Business · Tania Wanjiku · January 24, 2026
KRA VAT collections climb as e-TIMS enforcement expands
The Times Tower, where the Kenya Revenue Authority is housed. PHOTO/Handout
In Summary

KRA Director-General Humphrey Wattanga said monthly domestic VAT receipts now range between Sh28 billion and Sh30 billion, compared to the Sh20 billion previously collected.

Kenya Revenue Authority’s (KRA) efforts to enforce tax compliance have boosted monthly domestic Value-Added Tax (VAT) collections by up to Sh10 billion, showing early gains from cracking down on hard-to-tax sectors such as small businesses and farmers.

KRA Director-General Humphrey Wattanga said monthly domestic VAT receipts now range between Sh28 billion and Sh30 billion, compared to the Sh20 billion previously collected.

The increase follows the mandatory use of electronic tax invoices through the Electronic Tax Invoices (eTIMS) system for all supply transactions.

“We have seen an impact from a revenue perspective. If you look back two or three years, we were collecting domestic VAT at a rate of about Sh20 billion, and over time, once e-TIMS was made mandatory, we have seen that number rise to between Sh28 billion and Sh30 billion,” he said yesterday during the swearing-in of new KRA board member Risper Olick.

This growth translates to annual domestic VAT collections of roughly Sh96 billion to Sh100 billion. Domestic VAT is applied to goods and services within the country at a standard rate of 16 percent.

“So, it (e-TIMS) has had a significant impact. And we are working on further simplification of the system to make it easier for all sectors to use e-TIMS,” Wattanga added. Introduced in early 2023, e-TIMS is a digital platform that requires businesses to issue electronic invoices for taxable supplies. The system enables KRA to monitor sales in real time, helping curb tax evasion and other malpractices.

The government has extended electronic invoicing beyond VAT-registered businesses to include others, aiming to formalize more economic activities and reduce exemptions that create tax gaps.

Starting January 1, 2024, only expenses supported by e-TIMS-compliant invoices qualify for income tax deductions. This posed challenges for large-scale traders, including petrol stations and supermarkets, prompting innovations like reverse invoicing. Under this approach, the buyer, rather than the supplier, generates the tax invoice for a transaction.

Since its introduction on December 27, 2024, reverse invoicing has captured transactions worth Sh800 million. The law allows businesses with annual turnovers below Sh5 million to issue reverse eTIMS invoices.
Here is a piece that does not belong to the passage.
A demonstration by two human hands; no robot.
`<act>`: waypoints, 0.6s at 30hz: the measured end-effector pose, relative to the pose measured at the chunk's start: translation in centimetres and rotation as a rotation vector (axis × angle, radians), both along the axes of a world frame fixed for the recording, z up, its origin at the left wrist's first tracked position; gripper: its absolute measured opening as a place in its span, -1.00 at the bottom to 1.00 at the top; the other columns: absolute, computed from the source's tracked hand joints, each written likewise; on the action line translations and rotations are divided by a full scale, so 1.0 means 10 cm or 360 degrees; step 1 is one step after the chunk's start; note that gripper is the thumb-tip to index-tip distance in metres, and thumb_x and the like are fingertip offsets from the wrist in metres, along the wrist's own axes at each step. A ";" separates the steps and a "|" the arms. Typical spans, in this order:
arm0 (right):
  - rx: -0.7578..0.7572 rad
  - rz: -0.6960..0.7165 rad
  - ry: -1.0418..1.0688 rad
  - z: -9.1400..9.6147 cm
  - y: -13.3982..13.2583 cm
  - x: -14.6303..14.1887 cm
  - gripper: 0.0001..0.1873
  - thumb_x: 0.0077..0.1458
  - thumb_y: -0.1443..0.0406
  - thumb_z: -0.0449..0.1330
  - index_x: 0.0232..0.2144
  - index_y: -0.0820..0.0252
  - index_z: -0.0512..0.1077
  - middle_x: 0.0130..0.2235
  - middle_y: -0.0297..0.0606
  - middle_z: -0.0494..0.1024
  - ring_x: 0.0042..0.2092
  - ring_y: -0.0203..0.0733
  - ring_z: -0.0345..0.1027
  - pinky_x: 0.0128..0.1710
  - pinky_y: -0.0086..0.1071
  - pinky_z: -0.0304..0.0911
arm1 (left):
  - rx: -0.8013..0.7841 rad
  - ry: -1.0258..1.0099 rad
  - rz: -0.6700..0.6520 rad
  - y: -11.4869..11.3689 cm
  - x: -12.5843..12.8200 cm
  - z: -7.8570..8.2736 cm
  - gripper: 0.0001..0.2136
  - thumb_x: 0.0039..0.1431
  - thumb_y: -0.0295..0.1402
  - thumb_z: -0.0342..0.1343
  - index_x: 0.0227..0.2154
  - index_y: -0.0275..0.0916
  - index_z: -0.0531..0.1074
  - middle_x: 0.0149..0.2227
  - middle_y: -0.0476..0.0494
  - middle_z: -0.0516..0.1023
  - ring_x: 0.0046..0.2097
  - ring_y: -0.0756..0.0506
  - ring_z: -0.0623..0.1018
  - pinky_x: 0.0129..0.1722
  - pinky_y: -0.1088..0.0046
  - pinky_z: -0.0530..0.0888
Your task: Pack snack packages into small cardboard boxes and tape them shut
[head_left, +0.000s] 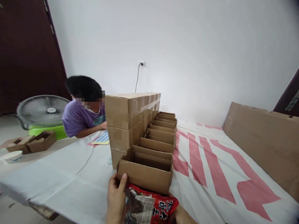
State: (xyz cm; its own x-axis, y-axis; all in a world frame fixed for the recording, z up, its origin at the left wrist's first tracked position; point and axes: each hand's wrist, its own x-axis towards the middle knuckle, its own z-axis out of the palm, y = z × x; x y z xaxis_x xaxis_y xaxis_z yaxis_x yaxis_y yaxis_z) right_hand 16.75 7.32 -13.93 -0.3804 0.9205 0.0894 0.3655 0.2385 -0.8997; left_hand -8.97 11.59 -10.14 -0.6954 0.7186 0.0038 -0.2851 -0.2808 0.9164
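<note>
We have the red food packet [153,207] grasped at its right end by our right hand [183,214], most of whose fingers are hidden behind the plastic. The packet sits low in front of the nearest open carton [146,175], outside it, with bold characters printed on the red part and a clear section showing dark contents. Our left hand [116,196] is at that carton's lower left corner, thumb flat against the front wall and the other fingers bent beside the edge; we cannot tell whether they clasp the cardboard or merely touch it. Behind this carton, a row of open cartons [157,145] runs away from us toward the wall [191,49], and along its left side stands a taped carton stack [118,112]. All of these rest on a white cloth [67,186] with red markings. Beyond the stack, at our left, a person in a purple shirt [76,116] leans on the cloth near a blue-gridded sheet [102,138]. A floor fan [43,110] stands behind that person, and a large cardboard panel [259,137] leans at far right.
</note>
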 end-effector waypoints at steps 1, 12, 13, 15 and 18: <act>0.0001 0.0066 0.0012 0.03 0.05 0.06 -0.54 -0.07 0.14 0.33 -0.08 0.07 0.48 -0.10 -0.25 0.56 -0.02 0.02 0.44 -0.10 -0.26 0.36 | 0.0007 -0.0014 0.0001 0.00 0.00 0.00 -0.53 -0.17 -0.04 0.29 -0.21 -0.18 0.41 -0.18 -0.03 0.48 -0.06 -0.15 0.44 0.10 0.21 0.31; 0.0230 -0.0238 0.0058 0.22 0.93 0.26 -0.33 0.03 0.12 0.15 0.19 0.12 0.18 0.07 -0.04 0.42 -0.06 -0.04 0.37 -0.08 -0.13 0.31 | -0.0036 0.0099 -0.0021 0.07 -0.05 -0.10 -0.46 -0.21 0.05 0.28 -0.23 -0.21 0.38 -0.22 -0.03 0.46 -0.13 -0.15 0.42 0.02 0.16 0.31; 0.0238 -0.0293 0.0139 0.23 1.02 0.22 -0.30 0.01 0.10 0.18 0.19 0.11 0.17 0.10 -0.03 0.39 -0.03 -0.01 0.35 -0.04 -0.09 0.29 | -0.0037 0.0110 -0.0035 0.07 -0.05 -0.11 -0.47 -0.20 0.06 0.28 -0.23 -0.21 0.38 -0.22 -0.04 0.46 -0.12 -0.15 0.42 0.03 0.16 0.31; 0.0170 -0.0428 0.0334 0.26 1.22 0.15 -0.19 -0.08 0.05 0.26 0.20 0.12 0.17 0.15 0.01 0.34 0.06 0.07 0.30 0.04 -0.02 0.24 | -0.0027 0.0103 -0.0047 0.06 -0.06 -0.11 -0.46 -0.20 0.06 0.27 -0.23 -0.21 0.38 -0.21 -0.04 0.46 -0.12 -0.15 0.42 0.04 0.16 0.30; 0.0023 -0.0529 0.0559 0.31 1.53 0.10 -0.03 -0.21 0.02 0.33 0.23 0.18 0.14 0.19 0.07 0.29 0.16 0.19 0.22 0.10 0.07 0.18 | -0.0030 0.0093 -0.0051 0.05 -0.05 -0.10 -0.44 -0.22 0.06 0.28 -0.22 -0.22 0.37 -0.21 -0.04 0.46 -0.13 -0.16 0.42 0.03 0.17 0.31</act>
State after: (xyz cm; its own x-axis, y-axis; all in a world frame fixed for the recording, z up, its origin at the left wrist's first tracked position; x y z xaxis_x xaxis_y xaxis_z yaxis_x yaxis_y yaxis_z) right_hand 17.74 22.64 -10.85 -0.0104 0.9848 0.1734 0.0984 0.1735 -0.9799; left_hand -9.49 12.12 -11.13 -0.6707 0.7411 0.0302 -0.2394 -0.2549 0.9369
In the 2024/25 fiscal year, KRA collected Sh2.9 billion through tax base expansion, targeting businesses previously outside the tax register. With a medium-term goal of raising revenue to 20 percent of GDP, VAT presents a bigger opportunity for collection compared to other taxes such as income tax.

In the first half of the current financial year, Kenya collected Sh1.39 trillion against a target of Sh1.44 trillion, achieving 96.2 percent of the goal. This left a shortfall of Sh55.5 billion while recording growth of 11.6 percent.